START The records

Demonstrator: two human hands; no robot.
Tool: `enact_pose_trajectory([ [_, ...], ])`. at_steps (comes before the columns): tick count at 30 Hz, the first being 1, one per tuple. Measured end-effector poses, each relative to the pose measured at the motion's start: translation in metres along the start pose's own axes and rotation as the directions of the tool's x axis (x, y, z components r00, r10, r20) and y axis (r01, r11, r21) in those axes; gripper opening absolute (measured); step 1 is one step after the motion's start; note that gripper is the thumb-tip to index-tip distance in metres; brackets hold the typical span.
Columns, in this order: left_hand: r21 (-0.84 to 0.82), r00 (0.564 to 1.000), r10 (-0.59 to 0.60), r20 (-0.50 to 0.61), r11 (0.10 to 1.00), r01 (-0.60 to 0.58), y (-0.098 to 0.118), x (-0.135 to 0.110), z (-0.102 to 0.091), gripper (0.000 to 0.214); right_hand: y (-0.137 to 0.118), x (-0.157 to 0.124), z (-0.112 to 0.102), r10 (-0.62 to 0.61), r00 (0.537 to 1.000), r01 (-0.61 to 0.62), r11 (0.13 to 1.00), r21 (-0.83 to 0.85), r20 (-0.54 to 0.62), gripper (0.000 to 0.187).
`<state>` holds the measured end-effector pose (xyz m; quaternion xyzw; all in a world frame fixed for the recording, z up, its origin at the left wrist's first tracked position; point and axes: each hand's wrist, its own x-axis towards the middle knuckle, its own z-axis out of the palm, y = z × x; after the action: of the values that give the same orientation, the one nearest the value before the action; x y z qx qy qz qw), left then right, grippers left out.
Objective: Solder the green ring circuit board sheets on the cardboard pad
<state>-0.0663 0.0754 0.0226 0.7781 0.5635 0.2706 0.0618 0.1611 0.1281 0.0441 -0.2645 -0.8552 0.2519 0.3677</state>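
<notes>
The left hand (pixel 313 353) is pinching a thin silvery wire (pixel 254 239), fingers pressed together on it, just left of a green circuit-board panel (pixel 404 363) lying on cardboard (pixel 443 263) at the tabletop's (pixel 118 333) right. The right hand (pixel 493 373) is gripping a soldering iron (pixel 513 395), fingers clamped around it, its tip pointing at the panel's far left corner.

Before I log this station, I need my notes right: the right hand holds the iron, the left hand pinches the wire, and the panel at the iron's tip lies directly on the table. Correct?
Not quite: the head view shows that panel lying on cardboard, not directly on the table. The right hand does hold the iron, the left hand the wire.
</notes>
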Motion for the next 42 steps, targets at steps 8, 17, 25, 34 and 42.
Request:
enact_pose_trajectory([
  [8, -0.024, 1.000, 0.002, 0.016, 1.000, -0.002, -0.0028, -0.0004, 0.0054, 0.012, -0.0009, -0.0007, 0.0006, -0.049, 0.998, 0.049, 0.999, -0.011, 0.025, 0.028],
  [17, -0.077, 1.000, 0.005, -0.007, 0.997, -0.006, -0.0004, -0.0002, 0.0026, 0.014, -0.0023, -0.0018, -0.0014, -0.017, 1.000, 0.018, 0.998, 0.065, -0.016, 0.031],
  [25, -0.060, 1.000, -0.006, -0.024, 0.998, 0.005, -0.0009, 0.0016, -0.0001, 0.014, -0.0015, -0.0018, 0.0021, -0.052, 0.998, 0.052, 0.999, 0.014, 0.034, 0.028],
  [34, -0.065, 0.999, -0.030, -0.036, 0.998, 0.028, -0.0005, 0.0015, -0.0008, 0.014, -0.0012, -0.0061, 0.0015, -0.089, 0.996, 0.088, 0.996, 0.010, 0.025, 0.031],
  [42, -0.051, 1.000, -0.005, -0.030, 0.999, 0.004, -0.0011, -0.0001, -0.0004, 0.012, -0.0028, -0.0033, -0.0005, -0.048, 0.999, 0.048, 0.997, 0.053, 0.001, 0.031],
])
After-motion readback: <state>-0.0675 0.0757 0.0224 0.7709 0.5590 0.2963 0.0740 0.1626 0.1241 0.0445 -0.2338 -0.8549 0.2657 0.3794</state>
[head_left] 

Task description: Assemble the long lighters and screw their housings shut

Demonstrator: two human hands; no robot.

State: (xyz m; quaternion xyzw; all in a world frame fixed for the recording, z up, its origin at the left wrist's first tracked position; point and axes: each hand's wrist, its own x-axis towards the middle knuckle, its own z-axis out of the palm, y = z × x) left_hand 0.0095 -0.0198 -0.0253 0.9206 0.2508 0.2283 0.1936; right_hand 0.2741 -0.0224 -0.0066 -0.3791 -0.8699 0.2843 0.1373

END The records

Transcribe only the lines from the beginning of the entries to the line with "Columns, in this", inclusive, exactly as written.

Demonstrator: two human hands; no robot.
Tool: `enact_pose_trajectory([ [_, ...], ])`. at_steps (comes before the columns): tick count at 30 Hz, the first being 1, one per tuple. Measured end-effector poses, each relative to the pose measured at the motion's start: translation in metres along the start pose's own axes and rotation as the directions of the tool's x axis (x, y, z components r00, r10, r20) and y axis (r01, r11, r21) in those axes; gripper opening absolute (measured); step 1 is one step after the motion's start; note that gripper is the thumb-tip to index-tip distance in metres; brackets hold the typical span.
Columns, in this order: left_hand: r21 (-0.84 to 0.82), r00 (0.564 to 1.000), r10 (-0.59 to 0.60), r20 (-0.50 to 0.61), r11 (0.10 to 1.00), r01 (-0.60 to 0.58), y (-0.098 to 0.118), x (-0.135 to 0.110), z (-0.102 to 0.091), gripper (0.000 to 0.214); right_hand: y (-0.137 to 0.118), x (-0.157 to 0.124), z (-0.112 to 0.102), r10 (-0.62 to 0.61), r00 (0.537 to 1.000), r01 (-0.61 to 0.62), r11 (0.13 to 1.00), r21 (-0.83 to 0.85), r20 (-0.54 to 0.62), gripper (0.000 to 0.187).

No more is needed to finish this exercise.